By Carlos Alberto Cremata, La Colmenita Director, Special to Cubadebate

Photos: Bill Hackwell, with captions by Alicia Jrapko

Photo: Bill Hackwell

Today, October 16, was another beautiful day in this tour of the U.S. capital.

We had the enormous pleasure of visiting the Smithsonian’s Air and Space Museum where we had many moving experiences, among them the unforgettable Planetarium, the Apollo 10, and the first flight of the Wright brothers.

Afterwards, we visited the White House. There the children engaged in a spirited dialogue with Concepción Martín (“Connie”), a Spaniard with U.S. citizenship who has held a peaceful vigil in front of the White House since 1981!!! Thirty years, twenty-four hours a day in Lafayette Park, facing the White House, “suffering” as she told us, “prohibitions, cruelties and incidents, temperatures below freezing in winter and extremely elevated in summer, rain and snow. Why am I here? To make the people who visit the White House understand that we cannot live under the continual threat of global nuclear war that would mean the end of humanity. I am here for peace, because at the end of the day there’s nothing more important.”
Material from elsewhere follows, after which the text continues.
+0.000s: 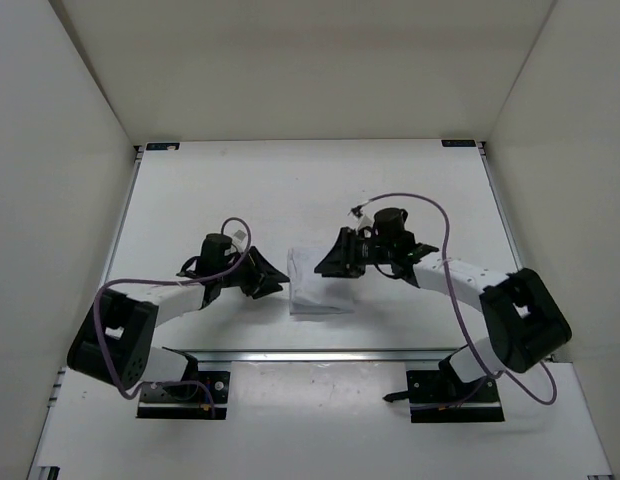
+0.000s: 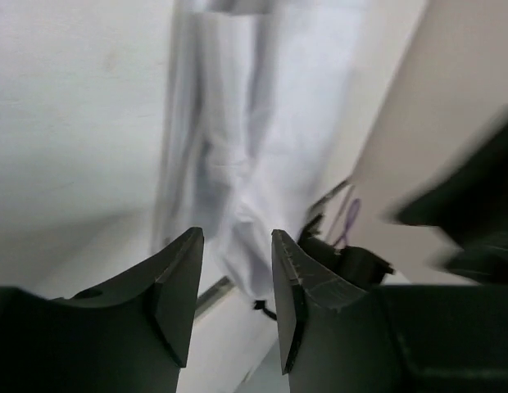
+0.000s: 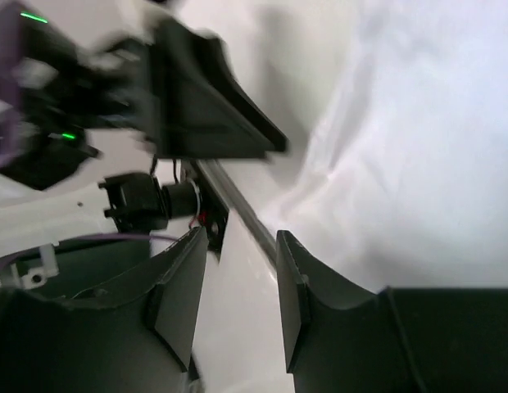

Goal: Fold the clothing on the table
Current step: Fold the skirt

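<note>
The clothing (image 1: 318, 283) is a small, pale white folded rectangle on the table (image 1: 240, 190), lying between my two grippers. My left gripper (image 1: 280, 278) sits at its left edge, and the left wrist view shows this gripper (image 2: 237, 235) open, with the creased clothing (image 2: 246, 147) just beyond the tips and nothing between the fingers. My right gripper (image 1: 326, 266) hovers over the clothing's upper right part. In the right wrist view this gripper (image 3: 240, 236) is also open and holds nothing, and the clothing (image 3: 418, 164) spreads to its right.
White enclosure walls (image 1: 60, 150) close in the table on the left, back and right. A metal rail (image 1: 320, 354) runs along the near edge, just past the clothing. Both arm bases (image 1: 180, 392) stand behind that rail. Purple cables (image 1: 430, 205) loop above the arms.
</note>
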You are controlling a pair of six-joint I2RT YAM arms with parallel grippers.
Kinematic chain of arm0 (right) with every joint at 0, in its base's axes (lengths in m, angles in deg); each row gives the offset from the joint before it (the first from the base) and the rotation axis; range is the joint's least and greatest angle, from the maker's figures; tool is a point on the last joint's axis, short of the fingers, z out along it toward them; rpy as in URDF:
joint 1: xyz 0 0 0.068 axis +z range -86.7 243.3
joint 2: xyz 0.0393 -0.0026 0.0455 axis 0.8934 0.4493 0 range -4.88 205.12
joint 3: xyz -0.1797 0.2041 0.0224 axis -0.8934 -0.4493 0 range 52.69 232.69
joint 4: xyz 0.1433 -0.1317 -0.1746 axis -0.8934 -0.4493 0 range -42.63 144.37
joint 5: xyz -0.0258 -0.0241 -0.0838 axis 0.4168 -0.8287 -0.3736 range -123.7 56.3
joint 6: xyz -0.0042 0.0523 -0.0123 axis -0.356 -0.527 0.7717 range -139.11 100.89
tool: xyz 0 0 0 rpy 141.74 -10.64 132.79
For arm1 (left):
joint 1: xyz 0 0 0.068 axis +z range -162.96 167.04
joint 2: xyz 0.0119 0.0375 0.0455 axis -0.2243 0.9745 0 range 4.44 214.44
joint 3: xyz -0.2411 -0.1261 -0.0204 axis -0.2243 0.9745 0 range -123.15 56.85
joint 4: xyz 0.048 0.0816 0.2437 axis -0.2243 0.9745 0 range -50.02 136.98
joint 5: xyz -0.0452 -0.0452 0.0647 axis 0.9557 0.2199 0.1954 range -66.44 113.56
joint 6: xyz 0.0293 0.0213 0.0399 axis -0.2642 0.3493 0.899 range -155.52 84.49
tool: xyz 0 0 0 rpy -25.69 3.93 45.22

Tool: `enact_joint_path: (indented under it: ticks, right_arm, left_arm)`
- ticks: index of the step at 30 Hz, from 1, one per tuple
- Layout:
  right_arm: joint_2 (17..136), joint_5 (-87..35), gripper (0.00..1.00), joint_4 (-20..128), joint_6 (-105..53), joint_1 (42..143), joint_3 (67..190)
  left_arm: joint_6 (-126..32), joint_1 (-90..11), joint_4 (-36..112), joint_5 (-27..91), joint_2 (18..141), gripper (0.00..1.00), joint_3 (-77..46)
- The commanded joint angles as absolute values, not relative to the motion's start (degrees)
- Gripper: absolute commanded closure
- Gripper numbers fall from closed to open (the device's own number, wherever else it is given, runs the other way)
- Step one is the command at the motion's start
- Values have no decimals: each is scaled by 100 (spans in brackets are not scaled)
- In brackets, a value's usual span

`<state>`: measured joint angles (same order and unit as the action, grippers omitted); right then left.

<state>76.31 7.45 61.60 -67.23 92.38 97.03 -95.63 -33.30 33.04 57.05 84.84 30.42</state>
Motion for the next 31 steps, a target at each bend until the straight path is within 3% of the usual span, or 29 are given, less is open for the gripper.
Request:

Later the children went on to enjoy themselves, play and interact with friends from the Cuban solidarity movement, in a warm house in Maryland, and just when they were playing with their balls, bicycles, and were at the height of their games, once again there was a cry: “Guys! Tony Guerrero is calling…and it’s his birthday today!” We immediately passed the telephone around and quickly improvised a “Happy Birthday” chorus which turned into an infectious conga in the La Colmenita style, imitating Los Papines [a Cuban percussion group]. Afterwards we had a lovely conversation where the story was repeated about the group of children who dedicate themselves to lifting the spirits of those who suffer the unspeakable, and become re-energized with a stronger and more serene initiative than ever.

Tony told us that he’d spent his birthday with a visit from his family that had made him extremely happy and that “Imagine, now I’m talking with all of you…”

In an attempt to calm the moment down, Carolina Fernández began to sing a song to Tony that has become very popular among the members of La Colmenita whenever a beloved has a birthday, and she sang softly into the receiver the tender song “Besitos” [Little kisses], by our friend David Torrens. Our brother Tony was so moved that he said to Carolina: “You can’t imagine how I’ll sleep tonight after having received all these little kisses from all of you”…and later he told me very quietly: “This conversation with your kids is one of the gifts that I had kept for myself on this birthday.”

Carolina is the same girl who plays a leading role in one of the scenes from Abracadabra, when one night, after one of the first rehearsals while she is sleeping in Muma’s (the teacher in Abracadabra) house, in the middle of a power blackout, she says that she can’t sleep because of the heat and mosquitoes. After a long silence, Carolina, a child who at the time was only ten years old, asked quietly, “Muma, how will the Cuban Five sleep? …Will they be hot? Do their cells have windows?”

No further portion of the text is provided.